Look through the data below for the line with "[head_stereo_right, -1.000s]" and the line with "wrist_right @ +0", then output those two and all lines in between, exactly as written.

Records drawn from a dataset:
------------------------------------------------------------

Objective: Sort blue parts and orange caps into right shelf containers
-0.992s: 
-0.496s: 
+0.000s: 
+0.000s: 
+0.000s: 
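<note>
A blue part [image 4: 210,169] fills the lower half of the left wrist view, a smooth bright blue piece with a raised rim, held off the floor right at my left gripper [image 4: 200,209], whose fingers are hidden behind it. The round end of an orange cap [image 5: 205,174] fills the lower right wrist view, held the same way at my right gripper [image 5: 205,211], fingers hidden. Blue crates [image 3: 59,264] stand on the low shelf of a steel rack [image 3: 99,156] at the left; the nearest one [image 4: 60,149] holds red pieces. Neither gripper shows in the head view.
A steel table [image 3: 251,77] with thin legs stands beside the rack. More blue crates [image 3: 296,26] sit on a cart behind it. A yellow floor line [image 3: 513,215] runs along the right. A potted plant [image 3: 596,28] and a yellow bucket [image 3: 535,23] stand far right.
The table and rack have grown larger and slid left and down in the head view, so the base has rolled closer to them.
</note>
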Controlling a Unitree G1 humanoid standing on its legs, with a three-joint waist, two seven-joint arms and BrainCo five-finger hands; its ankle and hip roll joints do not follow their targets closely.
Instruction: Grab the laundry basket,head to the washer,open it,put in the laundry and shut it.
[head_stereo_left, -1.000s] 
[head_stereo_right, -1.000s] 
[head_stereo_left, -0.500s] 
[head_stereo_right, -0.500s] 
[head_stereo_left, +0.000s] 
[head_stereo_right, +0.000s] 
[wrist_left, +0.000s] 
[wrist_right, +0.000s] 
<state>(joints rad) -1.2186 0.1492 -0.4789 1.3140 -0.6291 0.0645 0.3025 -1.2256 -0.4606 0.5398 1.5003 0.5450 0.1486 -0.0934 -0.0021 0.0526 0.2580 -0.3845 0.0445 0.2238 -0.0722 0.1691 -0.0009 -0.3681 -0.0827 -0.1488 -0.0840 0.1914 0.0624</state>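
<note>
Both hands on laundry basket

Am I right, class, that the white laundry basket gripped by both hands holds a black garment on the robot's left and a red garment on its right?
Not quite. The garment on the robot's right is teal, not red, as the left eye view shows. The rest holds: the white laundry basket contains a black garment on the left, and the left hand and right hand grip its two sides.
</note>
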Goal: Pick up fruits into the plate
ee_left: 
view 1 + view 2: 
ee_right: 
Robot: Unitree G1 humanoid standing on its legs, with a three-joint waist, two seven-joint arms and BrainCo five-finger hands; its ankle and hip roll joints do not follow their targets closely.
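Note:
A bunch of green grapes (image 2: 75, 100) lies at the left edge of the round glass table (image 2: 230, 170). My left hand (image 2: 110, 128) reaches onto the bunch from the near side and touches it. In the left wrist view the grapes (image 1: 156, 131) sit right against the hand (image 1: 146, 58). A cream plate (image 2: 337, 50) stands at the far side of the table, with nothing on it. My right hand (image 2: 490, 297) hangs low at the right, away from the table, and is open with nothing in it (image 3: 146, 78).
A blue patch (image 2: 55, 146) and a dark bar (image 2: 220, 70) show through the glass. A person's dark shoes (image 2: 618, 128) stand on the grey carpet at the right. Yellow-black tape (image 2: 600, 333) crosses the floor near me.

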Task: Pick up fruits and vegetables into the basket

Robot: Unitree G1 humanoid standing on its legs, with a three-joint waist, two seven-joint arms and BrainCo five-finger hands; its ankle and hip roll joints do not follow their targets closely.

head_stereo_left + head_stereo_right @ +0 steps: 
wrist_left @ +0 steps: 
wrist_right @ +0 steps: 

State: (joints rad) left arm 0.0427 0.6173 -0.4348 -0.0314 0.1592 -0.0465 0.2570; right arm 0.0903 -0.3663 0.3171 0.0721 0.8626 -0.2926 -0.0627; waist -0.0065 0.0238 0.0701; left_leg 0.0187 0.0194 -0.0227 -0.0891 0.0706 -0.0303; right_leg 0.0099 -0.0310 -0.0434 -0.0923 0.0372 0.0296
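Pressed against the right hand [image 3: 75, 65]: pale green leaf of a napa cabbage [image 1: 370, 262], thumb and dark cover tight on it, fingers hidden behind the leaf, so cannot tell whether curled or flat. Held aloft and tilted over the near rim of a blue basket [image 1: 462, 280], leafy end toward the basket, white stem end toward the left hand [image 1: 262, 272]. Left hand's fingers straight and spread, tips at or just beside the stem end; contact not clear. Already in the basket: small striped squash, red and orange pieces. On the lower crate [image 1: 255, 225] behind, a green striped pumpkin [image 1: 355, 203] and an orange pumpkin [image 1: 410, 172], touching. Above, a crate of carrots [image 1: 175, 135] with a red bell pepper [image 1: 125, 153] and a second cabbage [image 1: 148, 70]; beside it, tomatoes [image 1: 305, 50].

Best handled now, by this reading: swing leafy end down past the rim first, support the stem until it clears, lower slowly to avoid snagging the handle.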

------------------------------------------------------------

Written solution:
[head_stereo_right, -1.000s] 
[head_stereo_left, -0.500s] 
[head_stereo_right, -0.500s] 
[head_stereo_left, +0.000s] 
[head_stereo_right, +0.000s] 
[wrist_left, +0.000s] 
[wrist_right, +0.000s] 
<state>(joints rad) -1.2186 0.1492 -0.4789 1.3140 -0.6291 0.0645 0.3025 -1.2256 -0.4606 0.5398 1.5003 0.5450 0.1486 -0.0934 -0.0021 0.0526 0.2580 -0.3845 0.0445 0.2238 -0.0722 0.1691 -0.0009 -0.3681 -0.0827 -0.1488 -0.0840 0.1914 0.0624</state>
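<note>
Both hands on laundry basket

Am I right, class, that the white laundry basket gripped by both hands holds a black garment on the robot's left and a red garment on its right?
Not quite. The garment on the robot's right is teal, not red, as the left eye view shows. The rest holds: the white laundry basket contains a black garment on the left, and the left hand and right hand grip its two sides.
</note>
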Goal: Pick up fruits into the plate
ee_left: 
view 1 + view 2: 
ee_right: 
Robot: Unitree G1 humanoid standing on its legs, with a three-joint waist, two seven-joint arms and BrainCo five-finger hands; its ankle and hip roll joints do not follow their targets closely.
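Note:
A bunch of green grapes (image 2: 75, 100) lies at the left edge of the round glass table (image 2: 230, 170). My left hand (image 2: 110, 128) reaches onto the bunch from the near side and touches it. In the left wrist view the grapes (image 1: 156, 131) sit right against the hand (image 1: 146, 58). A cream plate (image 2: 337, 50) stands at the far side of the table, with nothing on it. My right hand (image 2: 490, 297) hangs low at the right, away from the table, and is open with nothing in it (image 3: 146, 78).
A blue patch (image 2: 55, 146) and a dark bar (image 2: 220, 70) show through the glass. A person's dark shoes (image 2: 618, 128) stand on the grey carpet at the right. Yellow-black tape (image 2: 600, 333) crosses the floor near me.
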
Task: Pick up fruits and vegetables into the basket

Robot: Unitree G1 humanoid standing on its legs, with a three-joint waist, two seven-joint arms and BrainCo five-finger hands; its ankle and hip roll joints do not follow their targets closely.

head_stereo_left + head_stereo_right @ +0 steps: 
wrist_left @ +0 steps: 
wrist_right @ +0 steps: 

This finishes the answer to the exercise.